Fil d'Ariane
Routes désertes, écoles et commerces fermés: la capitale guinéenne Conakry est à l'arrêt ce lundi 26 février pour le premier jour d'une grève générale illimitée. Celle-ci a valeur de test pour les militaires au pouvoir depuis 2021. Ils interdisent toute manifestation et musèlent l'opposition.
Mamady Doumbouya en déplacement à Bamako lors de la fête de l'indépendance au Mali le 22 septembre 2022.
L'appel lancé par les centrales syndicales des secteurs public, privé et informel du pays vise à obtenir la baisse des prix des denrées de première nécessité, la fin de la censure médiatique et la libération d'un syndicaliste de presse.
Elles ont reçu le soutien des principaux partis politiques et de la plupart des organisations de la société civile.
Cette mobilisation est lancée dans un climat de tension sociale grandissante et en l'absence de gouvernement, depuis que la junte a annoncé contre toute attente sa dissolution il y a une semaine sans en donner les raisons, mais en ordonnant le gel des comptes bancaires de ses membres et la saisie de leurs passeports.
Le mot d'ordre a été suivi. Conakry ressemble à une ville morte ce lundi 26 février. Les routes, habituellement bondées, sont vides. Les banques, écoles, commerces sont fermées. Les administrations et hôpitaux offrent un service minimum, a constaté un correspondant de l'AFP.
Le grand marché de Madina, poumon économique de Conakry, est désert. Depuis dimanche soir, des jeunes ont installé des barricades sur certains grands axes.
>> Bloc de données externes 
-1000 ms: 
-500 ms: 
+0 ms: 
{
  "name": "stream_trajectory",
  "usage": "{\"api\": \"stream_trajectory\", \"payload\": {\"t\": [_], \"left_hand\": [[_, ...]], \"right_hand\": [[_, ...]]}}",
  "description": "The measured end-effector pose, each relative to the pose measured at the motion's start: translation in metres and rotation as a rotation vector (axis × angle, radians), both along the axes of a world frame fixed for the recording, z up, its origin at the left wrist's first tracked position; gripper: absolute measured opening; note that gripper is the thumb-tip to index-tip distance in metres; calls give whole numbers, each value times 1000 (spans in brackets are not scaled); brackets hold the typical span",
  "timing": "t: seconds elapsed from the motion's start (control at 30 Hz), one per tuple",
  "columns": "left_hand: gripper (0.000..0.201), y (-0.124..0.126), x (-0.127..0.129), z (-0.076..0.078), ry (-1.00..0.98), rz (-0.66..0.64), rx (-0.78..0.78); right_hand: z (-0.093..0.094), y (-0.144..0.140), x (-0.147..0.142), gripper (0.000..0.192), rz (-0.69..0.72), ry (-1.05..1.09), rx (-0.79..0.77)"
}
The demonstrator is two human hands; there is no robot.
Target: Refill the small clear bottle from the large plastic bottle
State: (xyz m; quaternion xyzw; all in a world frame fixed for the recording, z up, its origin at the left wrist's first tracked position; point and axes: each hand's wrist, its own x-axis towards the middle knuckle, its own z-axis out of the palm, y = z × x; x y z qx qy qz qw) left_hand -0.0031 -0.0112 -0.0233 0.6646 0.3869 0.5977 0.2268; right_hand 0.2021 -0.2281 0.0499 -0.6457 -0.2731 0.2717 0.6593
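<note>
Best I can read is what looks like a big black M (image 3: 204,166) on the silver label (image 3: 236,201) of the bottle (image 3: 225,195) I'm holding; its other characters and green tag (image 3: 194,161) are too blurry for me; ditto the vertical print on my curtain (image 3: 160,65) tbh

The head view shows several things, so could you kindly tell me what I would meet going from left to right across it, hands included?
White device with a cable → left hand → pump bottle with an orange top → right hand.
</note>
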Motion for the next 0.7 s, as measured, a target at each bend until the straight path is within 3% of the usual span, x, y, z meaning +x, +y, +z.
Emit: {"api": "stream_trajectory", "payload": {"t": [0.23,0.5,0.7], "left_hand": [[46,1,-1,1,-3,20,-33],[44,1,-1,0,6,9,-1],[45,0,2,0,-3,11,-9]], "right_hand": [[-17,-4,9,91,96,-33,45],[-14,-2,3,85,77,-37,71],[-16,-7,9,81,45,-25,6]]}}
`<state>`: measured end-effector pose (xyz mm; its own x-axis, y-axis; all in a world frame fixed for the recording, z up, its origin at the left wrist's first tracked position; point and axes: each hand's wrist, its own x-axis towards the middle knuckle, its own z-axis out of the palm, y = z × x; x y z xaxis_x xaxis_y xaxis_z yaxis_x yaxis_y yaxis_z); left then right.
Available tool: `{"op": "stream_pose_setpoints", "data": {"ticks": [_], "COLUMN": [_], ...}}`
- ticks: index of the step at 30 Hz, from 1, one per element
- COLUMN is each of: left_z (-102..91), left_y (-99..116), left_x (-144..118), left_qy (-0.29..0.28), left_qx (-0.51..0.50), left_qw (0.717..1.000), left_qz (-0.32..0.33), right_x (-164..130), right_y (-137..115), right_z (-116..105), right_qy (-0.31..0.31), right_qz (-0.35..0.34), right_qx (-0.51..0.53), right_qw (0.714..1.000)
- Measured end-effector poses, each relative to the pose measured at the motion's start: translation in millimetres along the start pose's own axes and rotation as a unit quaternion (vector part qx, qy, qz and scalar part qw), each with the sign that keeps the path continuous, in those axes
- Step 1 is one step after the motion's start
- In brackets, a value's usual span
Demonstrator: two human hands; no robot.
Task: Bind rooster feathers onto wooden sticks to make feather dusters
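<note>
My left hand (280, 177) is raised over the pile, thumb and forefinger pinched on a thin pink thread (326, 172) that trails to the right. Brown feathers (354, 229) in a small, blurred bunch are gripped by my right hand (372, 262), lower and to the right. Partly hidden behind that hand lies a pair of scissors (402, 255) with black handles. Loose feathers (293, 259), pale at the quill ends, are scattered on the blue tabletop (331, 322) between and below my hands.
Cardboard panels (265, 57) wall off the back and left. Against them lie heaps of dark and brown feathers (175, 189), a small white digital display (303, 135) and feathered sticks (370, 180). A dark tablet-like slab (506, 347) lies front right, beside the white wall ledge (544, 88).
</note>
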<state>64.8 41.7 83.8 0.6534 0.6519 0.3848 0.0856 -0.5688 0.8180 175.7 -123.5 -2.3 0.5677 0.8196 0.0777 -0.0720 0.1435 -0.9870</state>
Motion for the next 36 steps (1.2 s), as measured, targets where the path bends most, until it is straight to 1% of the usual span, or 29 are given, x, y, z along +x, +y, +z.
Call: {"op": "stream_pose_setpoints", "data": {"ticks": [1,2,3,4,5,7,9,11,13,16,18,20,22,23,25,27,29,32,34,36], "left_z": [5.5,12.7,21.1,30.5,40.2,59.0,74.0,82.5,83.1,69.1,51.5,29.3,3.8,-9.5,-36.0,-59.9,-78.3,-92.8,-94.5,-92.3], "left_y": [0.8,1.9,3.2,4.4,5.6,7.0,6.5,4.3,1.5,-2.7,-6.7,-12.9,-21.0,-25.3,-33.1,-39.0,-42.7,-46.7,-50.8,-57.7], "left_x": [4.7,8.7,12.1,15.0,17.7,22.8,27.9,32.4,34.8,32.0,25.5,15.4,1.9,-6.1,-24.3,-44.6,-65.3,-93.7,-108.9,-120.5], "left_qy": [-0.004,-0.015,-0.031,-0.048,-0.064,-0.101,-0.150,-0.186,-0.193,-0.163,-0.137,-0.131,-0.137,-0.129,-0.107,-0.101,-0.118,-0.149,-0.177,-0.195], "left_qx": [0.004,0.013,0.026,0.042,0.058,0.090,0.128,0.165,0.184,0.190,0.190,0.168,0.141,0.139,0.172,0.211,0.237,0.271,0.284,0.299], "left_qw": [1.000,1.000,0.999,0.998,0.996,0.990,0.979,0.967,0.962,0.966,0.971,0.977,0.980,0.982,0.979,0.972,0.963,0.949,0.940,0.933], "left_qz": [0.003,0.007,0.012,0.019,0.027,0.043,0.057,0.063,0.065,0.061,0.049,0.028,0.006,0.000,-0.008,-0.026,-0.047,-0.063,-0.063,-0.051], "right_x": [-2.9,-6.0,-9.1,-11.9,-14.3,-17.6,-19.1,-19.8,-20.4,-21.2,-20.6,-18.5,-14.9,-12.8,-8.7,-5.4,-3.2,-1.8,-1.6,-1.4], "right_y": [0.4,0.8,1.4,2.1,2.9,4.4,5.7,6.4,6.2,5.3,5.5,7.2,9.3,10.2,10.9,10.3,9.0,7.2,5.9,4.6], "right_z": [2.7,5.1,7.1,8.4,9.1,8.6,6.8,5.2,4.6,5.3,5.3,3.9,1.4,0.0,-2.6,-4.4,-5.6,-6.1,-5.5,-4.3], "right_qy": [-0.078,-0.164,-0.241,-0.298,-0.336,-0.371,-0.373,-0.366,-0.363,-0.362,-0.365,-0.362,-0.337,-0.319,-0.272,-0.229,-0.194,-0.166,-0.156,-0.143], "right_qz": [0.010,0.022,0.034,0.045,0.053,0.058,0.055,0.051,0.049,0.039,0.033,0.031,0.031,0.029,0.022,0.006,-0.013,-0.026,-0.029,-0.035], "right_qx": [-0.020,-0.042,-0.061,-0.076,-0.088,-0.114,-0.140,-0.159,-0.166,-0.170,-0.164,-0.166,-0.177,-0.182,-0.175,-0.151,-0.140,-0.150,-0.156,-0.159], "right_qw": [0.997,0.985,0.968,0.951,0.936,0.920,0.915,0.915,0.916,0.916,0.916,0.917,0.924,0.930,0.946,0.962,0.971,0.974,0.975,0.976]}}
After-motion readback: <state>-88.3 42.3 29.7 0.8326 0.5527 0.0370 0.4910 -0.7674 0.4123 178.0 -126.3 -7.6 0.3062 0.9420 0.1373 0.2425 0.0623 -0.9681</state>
La présence policière reste discrète en milieu de journée.
"Cette grève est la bienvenue, elle va obliger les autorités à comprendre qu'ils ne sont pas des Dieux sur terre", a déclaré un cadre d'un ministère qui a requis l'anonymat à l'AFP.
La contestation est devenue exceptionnelle sous le général Mamadi Doumbouya, aujourd'hui à la tête de ce pays parmi les moins développés au monde en dépit de ses ressources naturelles.
Le général Doumbouya n'a pas pris la parole depuis le début de l'année 2024, malgré un contexte tendu et aggravé dans la capitale par une explosion et un incendie meurtriers dans le principal dépôt d'hydrocarbures du pays fin décembre, qui a paralysé la Guinée plusieurs semaines.
La junte a interdit toute manifestation. Elle a réprimé l'opposition, largement réduite à l'impuissance.
Les militaires au pouvoir ont aussi récemment sévi contre un certain nombre de médias en supprimant des chaînes de télévision des principaux bouquets de distribution et en brouillant des fréquences radio, provoquant des manifestations de colère, en particulier de journalistes.
L'un d'eux, Sekou Jamal Pendessa, secrétaire général du Syndicat des professionnels de la presse de Guinée (SPPG), a été condamné vendredi à six mois de prison doit trois avec sursis. Les syndicats exigent sa libération.
La fin des restrictions d'accès à Internet imposées depuis trois mois était l'une des autres revendications syndicales. Elles ont été levées dans la nuit de jeudi et vendredi.
La junte a consenti, sous la pression internationale, à annoncer qu'elle allait rendre la place à des civils élus d'ici à fin 2024, le temps, dit-elle, de mener de profondes réformes. Dimanche 25 février, la Communauté des États de l'Afrique de l'Ouest a annoncé la levée de sanctions économiques contre la Guinée.
En janvier-février 2007, les syndicats avaient orchestré des grèves générales très suivies. La répression de cette contestation historique contre la corruption et l'ingérence du pouvoir dans la justice sous le régime autoritaire du président Lansana Conté avait fait 186 morts selon des ONG.